For some, the Saw movies gradually started to indulge themselves a bit too much in their gruesomeness, with too much focus on the deadly and elaborate traps instead of an actual story. Spiral draws from the original film’s roots by being more a thriller than a torture horror film. Time is wisely spent with the characters in the police department, making their ordeals in the killer’s various traps a little more impactful. It’s also much like Saw VI in the way the killer has more of a focused target. The sixth film had Jigsaw going after a predatory health insurance company; Spiral has the copycat killer hunting down corrupt police officers, ones that have lied in court, threatened and assaulted witnesses and reporters, frequently abused their power, and even committed murder.

It’s a bold direction to take the franchise, but one that feels like a gradual progression of the original concept.

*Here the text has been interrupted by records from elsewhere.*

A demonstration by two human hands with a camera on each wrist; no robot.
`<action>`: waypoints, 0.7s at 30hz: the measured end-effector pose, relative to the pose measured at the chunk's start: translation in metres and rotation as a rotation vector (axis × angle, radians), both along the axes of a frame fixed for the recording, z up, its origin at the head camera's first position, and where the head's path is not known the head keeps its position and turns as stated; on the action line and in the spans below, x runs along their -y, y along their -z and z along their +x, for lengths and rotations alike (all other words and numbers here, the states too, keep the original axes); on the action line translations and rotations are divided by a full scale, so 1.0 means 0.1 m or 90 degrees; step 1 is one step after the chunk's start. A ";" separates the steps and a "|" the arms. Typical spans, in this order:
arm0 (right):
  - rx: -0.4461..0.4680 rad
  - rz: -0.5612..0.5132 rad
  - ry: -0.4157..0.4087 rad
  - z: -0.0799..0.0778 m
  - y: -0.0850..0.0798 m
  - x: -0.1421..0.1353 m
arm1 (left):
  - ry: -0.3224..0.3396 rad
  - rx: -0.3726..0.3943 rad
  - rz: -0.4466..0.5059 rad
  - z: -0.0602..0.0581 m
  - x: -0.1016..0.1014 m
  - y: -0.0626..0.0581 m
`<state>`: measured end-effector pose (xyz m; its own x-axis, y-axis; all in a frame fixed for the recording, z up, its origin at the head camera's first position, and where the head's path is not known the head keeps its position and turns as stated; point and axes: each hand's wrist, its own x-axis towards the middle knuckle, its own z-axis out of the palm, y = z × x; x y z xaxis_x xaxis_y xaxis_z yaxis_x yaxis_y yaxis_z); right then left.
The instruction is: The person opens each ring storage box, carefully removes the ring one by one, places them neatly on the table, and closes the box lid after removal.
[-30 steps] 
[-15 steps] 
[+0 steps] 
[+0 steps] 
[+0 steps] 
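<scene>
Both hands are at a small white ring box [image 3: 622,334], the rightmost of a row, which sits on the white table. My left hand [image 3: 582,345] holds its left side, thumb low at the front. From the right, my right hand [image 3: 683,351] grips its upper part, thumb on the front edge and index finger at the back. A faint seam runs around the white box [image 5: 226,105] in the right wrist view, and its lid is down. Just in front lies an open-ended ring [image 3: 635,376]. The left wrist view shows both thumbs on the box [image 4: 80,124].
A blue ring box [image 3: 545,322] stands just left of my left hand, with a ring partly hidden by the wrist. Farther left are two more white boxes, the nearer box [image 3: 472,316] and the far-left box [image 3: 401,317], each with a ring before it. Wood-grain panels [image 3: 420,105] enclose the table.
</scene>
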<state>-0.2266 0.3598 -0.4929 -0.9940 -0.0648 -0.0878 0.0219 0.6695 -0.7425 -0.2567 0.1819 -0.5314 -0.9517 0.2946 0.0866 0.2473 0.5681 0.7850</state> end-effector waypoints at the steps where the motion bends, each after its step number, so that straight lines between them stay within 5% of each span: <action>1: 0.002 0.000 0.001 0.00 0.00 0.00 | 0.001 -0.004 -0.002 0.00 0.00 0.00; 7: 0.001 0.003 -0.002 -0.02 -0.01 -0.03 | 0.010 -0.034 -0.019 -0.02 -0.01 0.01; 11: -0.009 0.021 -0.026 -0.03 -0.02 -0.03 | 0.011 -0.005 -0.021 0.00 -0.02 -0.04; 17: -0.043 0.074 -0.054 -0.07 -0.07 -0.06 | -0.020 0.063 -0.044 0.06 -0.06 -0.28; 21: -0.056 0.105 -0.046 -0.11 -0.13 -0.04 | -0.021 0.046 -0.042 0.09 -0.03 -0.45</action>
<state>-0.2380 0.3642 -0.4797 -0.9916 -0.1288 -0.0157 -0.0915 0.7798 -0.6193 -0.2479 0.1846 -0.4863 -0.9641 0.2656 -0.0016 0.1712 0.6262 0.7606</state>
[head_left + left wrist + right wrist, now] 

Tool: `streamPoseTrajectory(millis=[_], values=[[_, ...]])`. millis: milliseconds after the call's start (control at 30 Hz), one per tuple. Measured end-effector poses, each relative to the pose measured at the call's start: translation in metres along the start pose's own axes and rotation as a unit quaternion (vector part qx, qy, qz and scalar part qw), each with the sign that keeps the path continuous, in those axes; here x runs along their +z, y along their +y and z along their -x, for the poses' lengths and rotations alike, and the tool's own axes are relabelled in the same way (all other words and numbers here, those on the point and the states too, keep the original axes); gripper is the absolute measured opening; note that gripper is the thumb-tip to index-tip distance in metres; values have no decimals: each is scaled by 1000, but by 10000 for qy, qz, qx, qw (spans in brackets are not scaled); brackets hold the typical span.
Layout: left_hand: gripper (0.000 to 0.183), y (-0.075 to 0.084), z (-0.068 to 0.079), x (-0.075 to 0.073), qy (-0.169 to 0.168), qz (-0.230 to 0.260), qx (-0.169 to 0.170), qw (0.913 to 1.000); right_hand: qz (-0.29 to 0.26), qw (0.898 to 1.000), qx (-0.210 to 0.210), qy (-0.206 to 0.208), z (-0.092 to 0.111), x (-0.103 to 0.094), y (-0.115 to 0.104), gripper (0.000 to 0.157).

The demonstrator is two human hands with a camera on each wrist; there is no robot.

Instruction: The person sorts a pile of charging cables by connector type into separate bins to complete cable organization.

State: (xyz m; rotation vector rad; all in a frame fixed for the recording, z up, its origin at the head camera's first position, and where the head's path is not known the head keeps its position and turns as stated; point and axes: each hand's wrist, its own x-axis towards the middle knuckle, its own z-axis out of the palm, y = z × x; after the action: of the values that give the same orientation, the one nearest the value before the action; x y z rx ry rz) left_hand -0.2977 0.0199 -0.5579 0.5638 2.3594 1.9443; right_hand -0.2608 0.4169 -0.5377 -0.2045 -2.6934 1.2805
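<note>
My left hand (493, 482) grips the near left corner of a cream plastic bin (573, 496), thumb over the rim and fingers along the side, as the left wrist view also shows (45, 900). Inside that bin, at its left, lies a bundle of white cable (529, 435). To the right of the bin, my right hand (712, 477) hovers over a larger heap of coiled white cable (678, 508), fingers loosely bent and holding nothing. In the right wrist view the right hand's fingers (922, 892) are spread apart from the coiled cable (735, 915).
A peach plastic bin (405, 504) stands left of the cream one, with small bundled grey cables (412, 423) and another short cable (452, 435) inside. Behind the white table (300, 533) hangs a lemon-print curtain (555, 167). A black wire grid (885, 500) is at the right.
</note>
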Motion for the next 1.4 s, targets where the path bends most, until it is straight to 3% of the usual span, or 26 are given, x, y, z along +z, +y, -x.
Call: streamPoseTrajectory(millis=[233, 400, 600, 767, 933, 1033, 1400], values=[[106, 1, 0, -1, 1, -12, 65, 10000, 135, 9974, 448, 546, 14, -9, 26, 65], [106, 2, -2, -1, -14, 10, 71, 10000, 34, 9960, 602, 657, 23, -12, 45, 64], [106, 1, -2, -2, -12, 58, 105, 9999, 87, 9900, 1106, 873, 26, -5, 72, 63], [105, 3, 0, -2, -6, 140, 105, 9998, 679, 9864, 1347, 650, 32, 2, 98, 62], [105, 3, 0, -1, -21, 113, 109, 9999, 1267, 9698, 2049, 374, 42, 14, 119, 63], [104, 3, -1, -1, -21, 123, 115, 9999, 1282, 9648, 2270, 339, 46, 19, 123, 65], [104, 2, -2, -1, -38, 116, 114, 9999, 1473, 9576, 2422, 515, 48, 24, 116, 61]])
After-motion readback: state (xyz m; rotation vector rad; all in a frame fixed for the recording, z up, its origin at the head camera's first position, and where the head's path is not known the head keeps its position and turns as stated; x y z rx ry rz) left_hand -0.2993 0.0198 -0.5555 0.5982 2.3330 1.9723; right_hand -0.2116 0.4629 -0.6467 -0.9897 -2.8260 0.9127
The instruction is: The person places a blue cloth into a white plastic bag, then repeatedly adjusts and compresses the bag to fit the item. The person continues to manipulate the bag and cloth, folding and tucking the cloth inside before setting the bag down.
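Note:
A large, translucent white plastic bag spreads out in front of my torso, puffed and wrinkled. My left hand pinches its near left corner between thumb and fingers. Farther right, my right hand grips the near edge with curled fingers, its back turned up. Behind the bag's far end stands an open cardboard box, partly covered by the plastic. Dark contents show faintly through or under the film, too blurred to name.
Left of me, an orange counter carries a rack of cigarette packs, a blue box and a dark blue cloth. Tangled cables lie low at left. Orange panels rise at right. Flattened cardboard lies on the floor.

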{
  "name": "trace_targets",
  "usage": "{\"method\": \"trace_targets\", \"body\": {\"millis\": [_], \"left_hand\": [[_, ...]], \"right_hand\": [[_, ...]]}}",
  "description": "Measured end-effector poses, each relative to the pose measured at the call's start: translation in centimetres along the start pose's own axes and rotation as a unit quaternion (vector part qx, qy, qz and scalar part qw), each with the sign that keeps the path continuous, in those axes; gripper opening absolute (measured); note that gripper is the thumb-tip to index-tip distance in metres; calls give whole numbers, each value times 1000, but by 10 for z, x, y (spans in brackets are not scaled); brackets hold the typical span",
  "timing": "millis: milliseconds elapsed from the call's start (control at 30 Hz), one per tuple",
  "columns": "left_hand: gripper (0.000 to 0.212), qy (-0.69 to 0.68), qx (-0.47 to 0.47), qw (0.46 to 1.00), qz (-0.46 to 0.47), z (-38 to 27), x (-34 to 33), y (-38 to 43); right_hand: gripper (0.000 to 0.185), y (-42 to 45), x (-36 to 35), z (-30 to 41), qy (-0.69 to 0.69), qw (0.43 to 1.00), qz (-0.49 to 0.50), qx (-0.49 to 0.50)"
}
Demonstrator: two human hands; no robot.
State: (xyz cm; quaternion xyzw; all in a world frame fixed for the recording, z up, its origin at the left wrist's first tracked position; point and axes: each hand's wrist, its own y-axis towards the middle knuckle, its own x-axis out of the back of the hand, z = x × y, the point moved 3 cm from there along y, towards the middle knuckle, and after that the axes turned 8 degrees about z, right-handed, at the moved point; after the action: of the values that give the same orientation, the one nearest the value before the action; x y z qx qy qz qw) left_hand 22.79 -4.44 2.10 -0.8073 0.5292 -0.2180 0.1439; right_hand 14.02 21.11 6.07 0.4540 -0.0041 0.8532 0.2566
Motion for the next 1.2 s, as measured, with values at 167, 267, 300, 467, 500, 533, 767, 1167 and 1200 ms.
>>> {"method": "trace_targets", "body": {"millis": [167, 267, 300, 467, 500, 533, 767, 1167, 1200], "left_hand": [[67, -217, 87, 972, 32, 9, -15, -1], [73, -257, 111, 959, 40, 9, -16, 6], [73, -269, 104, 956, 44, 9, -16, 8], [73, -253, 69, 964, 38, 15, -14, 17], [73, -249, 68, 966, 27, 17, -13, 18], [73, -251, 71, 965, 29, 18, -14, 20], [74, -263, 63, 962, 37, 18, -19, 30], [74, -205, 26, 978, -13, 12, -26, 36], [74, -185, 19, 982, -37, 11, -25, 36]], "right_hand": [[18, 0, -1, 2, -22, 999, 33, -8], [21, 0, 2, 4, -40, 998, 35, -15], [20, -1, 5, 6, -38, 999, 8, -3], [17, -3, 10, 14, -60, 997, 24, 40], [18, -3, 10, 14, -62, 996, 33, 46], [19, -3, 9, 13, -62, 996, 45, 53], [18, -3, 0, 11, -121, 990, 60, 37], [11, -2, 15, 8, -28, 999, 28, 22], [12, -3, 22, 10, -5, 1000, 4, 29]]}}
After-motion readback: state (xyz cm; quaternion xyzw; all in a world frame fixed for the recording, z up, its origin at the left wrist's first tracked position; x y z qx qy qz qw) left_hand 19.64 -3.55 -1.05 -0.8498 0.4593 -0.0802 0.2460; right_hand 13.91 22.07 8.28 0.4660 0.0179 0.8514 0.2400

Jigsaw’s twisted logic was that his tests were all about reformation, a way for the survivors to learn how to cherish their life and restore their soul. This new killer is thinking bigger, applying that same idea to a institution rather than just individuals. They want to be the one to hold the department accountable, and the many issues with policing remains a constant part of the story. Zeke is hated by everyone in his department because he turned in a corrupt officer, a move that got him demoted and unable to trust a single one of his fellow officers.

Chris Rock as Detective Ezekiel “Zeke” Banks and Max Minghella as Detective William in ‘Spiral’
Courtesy of Lionsgate

The cast is one of the many things that set Spiral apart from its predecessors – Chris Rock brings a refreshing bit of levity to a franchise that’s always been overly serious. Zeke’s bitter wisecracks feel more natural and character-driven than distracting, and when paired with Minghella’s more naive and bright-eyed William, the two make for a classic buddy cop duo. Samuel L. Jackson also stars as Zeke’s father, only adding further legitimacy and powerhouse talent to the proceedings. Spiral is still appropriately harrowing when it needs to be, but the fact that it’s also pretty funny is a very welcome change of pace.

There’s still plenty of familiar elements that longtime fans will love as well, like some terrifying and inspired new traps, and a solid twist or two to keep audiences on their toes. Spiral widens the scope of the franchise, making it feel bigger than ever before, and it breathes new life into a series that felt like it was overdue for it. There’s obviously plenty that Saw still wants to do, and Spiral is an excellent kick off point.

Spiral: From the Book of Saw premieres in theaters May 14th.